Gentlemen, while the ladies have a part in bringing this change about, it falls upon us to do the actual “changing.” At the risk of sounding repetitive, Clint Eastwood, the manliest man that ever manned, in my opinion, said, “Sometimes if you want to see a change for the better, you have to take things into your own hands.” And that’s exactly what we have a responsibility to do. Men, we need to have some serious introspection. We all need to glance within ourselves and ask if the things we’ve been doing are truly manly. We need to question ourselves on what our own definition of manliness even is. Is it being the big, tough guy? Or is it being the nice, moral guy? Don’t get me wrong. Sometimes, to do what’s right, you do have to have a spine and be a tough guy, but is being a man being that strong, tough guy 24/7? I’m not saying to be a real man is to be feminine, but I am saying that being a man is not being a tough jerk all of the time. There is a fine median that we have to find, perhaps by being a little bit more respectful.
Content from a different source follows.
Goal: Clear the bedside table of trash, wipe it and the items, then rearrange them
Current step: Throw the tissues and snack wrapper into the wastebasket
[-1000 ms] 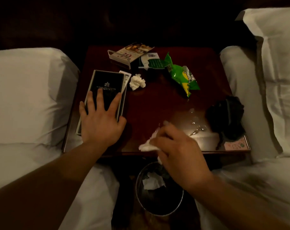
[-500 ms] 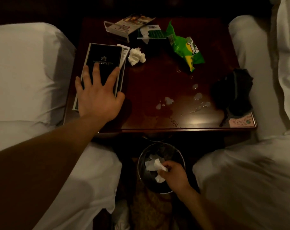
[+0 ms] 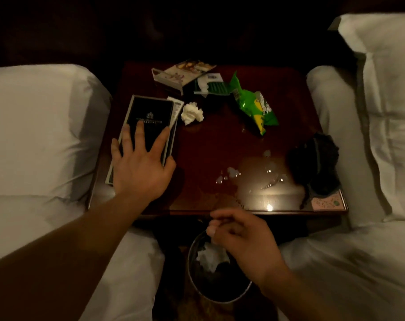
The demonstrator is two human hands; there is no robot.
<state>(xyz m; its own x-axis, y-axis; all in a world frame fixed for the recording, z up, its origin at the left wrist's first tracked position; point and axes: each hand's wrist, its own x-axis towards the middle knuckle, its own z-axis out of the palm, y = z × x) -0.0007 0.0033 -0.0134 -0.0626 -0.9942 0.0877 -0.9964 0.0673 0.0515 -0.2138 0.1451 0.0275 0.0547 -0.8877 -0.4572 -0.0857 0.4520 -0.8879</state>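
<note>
My left hand (image 3: 140, 167) rests flat, fingers spread, on a black folder (image 3: 150, 119) at the left of the dark wooden bedside table (image 3: 208, 144). My right hand (image 3: 241, 237) hovers empty, fingers loosely curled, above the round bin (image 3: 198, 281) below the table's front edge; crumpled white tissue (image 3: 210, 257) lies in the bin. On the table lie a crumpled tissue ball (image 3: 191, 113), a green snack wrapper (image 3: 254, 105), a green-and-white packet (image 3: 210, 85) and an open card box (image 3: 180, 74). Wet spots (image 3: 231, 173) glisten near the front right.
A dark crumpled cloth (image 3: 315, 165) sits at the table's right edge over a pink card (image 3: 326, 202). White beds with pillows flank the table, one on the left (image 3: 34, 126) and one on the right (image 3: 387, 112). The headboard wall behind is dark.
My right hand took a tissue from the table's front edge down into the bin, let it go, and has risen empty above the bin. My left hand stayed on the folder.
</note>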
Now, society is at war with all men. They tell us we are evil, that we are pigs, that we are dumb apes. They tell us it’s time to step out of the spotlight and let women take the stage. I say men are capable of being so much more than what we’ve reduced ourselves to today, and that there’s room enough for both genders on the world stage of influence. We no longer live in a suppressive society, in fact it’s just the opposite! Men and women of all ethnicities and backgrounds all have equal opportunities today in America. All they have to do is pursue them.

So men, in these times of doubt and fear of whether we could wake up tomorrow, be accused of sexual harassment and spend years behind bars, I encourage us all to change. No, not in the ways society is telling us to. I don’t yearn to see the day when a man will walk around, wearing a bra and a dress with his nails painted, makeup done and lipstick on. Rather, we must morph into something manlier than this childish, disrespectful, trash some of us have become today. We must bring about a rebirth of chivalry in this time of masculine rebuke, lest our entire sex, and it’s sacred traditions, be lost with the passing of time. I don’t want my son to think it’s alright for him to say that he’s a girl. I want him to have pride in what he is. For my son, and for all our sons to be boys one day, it is time for us to be men.